H.B. 636, sponsored by State Representative Dan McGuire, has passed through the state’s House of Representatives and is currently being reviewed by the Senate’s Judiciary Committee. The bill alters New Hampshire law to require a criminal conviction before any forfeiture proceedings can occur. The current laws hold that forfeitures can take place even while criminal cases are ongoing, leaving innocent individuals left on their own to fight for their property back through the appeals process.
Furthermore, the bill would get rid of the state’s drug forfeiture fund, and deposited all rightfully-seized property into the general fund. As Representative McGuire mentioned in an interview, this legislation is focused on changing the incentives police have when dealing with asset forfeiture cases. “We think they are the wrong incentives. We wish police to enforce all our laws, not ones that show a profit. We also want them to seize drugs before they are distributed, rather than cash afterward. A study from Tennessee showed that 80 percent of the time they went for cash over drugs.”

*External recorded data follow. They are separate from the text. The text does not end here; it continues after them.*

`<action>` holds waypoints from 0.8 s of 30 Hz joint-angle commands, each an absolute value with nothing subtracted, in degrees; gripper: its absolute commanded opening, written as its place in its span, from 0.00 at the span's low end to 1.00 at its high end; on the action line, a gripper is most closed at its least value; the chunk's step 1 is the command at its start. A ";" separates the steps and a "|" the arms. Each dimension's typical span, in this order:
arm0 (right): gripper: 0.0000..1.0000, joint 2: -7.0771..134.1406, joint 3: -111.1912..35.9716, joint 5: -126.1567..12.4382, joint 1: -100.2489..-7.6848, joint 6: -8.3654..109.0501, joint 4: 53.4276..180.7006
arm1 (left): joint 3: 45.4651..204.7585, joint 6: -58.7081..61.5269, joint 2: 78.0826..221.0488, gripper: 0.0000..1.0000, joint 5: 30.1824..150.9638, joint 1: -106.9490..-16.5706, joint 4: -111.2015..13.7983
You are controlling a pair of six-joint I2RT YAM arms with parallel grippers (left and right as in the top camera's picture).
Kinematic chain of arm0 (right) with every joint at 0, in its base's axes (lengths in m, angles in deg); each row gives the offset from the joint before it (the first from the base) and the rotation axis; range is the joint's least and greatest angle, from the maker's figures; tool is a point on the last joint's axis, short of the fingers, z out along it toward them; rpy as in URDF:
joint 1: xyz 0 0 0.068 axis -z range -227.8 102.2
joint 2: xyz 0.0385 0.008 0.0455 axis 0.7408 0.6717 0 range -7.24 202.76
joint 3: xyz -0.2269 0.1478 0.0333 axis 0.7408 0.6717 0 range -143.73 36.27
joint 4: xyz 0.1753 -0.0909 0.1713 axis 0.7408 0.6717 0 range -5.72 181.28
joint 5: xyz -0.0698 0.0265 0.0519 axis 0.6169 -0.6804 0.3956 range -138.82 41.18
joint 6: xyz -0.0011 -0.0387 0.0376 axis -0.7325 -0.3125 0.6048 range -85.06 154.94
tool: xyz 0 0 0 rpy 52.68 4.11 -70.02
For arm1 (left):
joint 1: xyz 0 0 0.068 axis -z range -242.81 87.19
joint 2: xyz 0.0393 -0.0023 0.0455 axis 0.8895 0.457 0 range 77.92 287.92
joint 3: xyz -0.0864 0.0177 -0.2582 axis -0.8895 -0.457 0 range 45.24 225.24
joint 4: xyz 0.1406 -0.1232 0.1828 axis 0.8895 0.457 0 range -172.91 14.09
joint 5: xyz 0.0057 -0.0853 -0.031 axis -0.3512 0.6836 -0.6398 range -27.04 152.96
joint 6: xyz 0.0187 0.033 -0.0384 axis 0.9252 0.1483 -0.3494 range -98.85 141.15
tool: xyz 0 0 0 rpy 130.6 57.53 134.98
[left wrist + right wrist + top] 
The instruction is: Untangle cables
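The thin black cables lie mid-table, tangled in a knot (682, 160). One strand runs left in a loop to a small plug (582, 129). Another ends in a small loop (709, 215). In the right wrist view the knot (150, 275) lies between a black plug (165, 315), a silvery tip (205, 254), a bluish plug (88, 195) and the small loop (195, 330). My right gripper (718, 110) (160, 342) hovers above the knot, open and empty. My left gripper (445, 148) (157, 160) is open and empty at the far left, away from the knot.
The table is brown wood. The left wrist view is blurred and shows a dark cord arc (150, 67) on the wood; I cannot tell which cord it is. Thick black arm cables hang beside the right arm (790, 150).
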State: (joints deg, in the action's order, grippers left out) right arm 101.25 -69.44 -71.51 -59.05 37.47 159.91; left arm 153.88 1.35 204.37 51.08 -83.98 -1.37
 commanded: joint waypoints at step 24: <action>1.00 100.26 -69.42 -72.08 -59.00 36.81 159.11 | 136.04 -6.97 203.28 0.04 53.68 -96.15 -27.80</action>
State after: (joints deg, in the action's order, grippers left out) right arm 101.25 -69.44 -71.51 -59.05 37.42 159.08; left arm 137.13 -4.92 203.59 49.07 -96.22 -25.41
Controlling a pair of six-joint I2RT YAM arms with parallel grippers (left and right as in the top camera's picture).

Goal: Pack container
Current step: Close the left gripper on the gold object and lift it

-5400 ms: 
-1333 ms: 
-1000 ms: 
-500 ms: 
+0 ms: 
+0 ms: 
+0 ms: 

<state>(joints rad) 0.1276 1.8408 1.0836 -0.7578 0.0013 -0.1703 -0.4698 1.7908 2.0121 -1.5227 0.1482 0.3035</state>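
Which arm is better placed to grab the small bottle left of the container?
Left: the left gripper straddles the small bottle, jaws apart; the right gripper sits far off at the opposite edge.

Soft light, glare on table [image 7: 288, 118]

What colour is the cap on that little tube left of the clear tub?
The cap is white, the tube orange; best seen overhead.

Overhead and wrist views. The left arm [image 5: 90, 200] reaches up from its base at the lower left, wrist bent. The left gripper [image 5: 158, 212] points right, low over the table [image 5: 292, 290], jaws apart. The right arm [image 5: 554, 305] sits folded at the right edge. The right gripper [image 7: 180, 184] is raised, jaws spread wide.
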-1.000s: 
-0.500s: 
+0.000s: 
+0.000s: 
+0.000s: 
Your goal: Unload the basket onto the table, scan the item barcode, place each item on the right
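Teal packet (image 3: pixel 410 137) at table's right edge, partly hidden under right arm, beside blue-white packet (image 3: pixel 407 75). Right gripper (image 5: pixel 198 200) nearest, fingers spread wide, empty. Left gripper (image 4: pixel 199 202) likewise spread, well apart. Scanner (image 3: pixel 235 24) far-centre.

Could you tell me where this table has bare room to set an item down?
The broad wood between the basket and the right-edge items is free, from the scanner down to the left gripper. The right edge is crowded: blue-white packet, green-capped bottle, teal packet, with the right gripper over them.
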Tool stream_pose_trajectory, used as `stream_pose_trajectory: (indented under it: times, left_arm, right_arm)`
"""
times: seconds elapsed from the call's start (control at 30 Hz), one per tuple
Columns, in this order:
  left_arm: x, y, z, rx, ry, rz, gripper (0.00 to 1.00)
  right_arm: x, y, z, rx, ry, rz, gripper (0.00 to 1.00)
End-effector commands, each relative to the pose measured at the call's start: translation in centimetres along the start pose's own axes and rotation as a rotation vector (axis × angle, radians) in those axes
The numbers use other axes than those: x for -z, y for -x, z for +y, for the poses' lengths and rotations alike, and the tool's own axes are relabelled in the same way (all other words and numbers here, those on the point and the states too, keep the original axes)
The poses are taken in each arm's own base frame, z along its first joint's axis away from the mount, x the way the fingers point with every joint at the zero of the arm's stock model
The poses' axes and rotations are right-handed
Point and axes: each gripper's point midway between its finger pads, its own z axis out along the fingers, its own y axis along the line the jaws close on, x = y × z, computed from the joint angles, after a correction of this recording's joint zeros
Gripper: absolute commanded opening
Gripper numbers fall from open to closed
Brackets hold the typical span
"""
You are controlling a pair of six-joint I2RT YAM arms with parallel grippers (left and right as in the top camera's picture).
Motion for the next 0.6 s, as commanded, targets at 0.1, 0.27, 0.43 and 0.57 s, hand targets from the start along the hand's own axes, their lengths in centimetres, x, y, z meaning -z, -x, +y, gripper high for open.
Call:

This bill would prove to be crucial in improving New Hampshire’s asset forfeiture process. In their report Policing for Profit, the Institute for Justice graded New Hampshire’s asset forfeiture policies with a D-, citing the lack of necessary convictions and the distribution of forfeited funds directly back into law enforcement’s coffers. The way the laws are currently structured, up to 90% of forfeiture proceeds can return to the budgets of various law enforcement agencies, with 45 percent available for local police departments and 45 percent put towards a state drug forfeiture fund.
The state drug forfeiture fund provides the financial support for the attorney general’s drug task force, making law enforcement the biggest beneficiary from the practice by far. When the state can seize over $1.1 million between 1999 and 2013, it is exceeding important that this incentive to seize property is reformed.
While many civil liberties advocates have supported Representative McGuire’s bill, many opponents have been vocal about maintaining the program as it currently exists. Both the police and the attorney general’s office have signaled their disapproval of the measure, arguing that local police departments already do not seize assets with such incentives in mind. However, in a more concerning development, Governor Maggie Hassan has said that she would veto the bill as it is currently written.
For innocent citizens to be protected from seizures and for civil liberties to be truly respected in the Granite State, it is imperative that these reform efforts are supported in the New Hampshire legislature.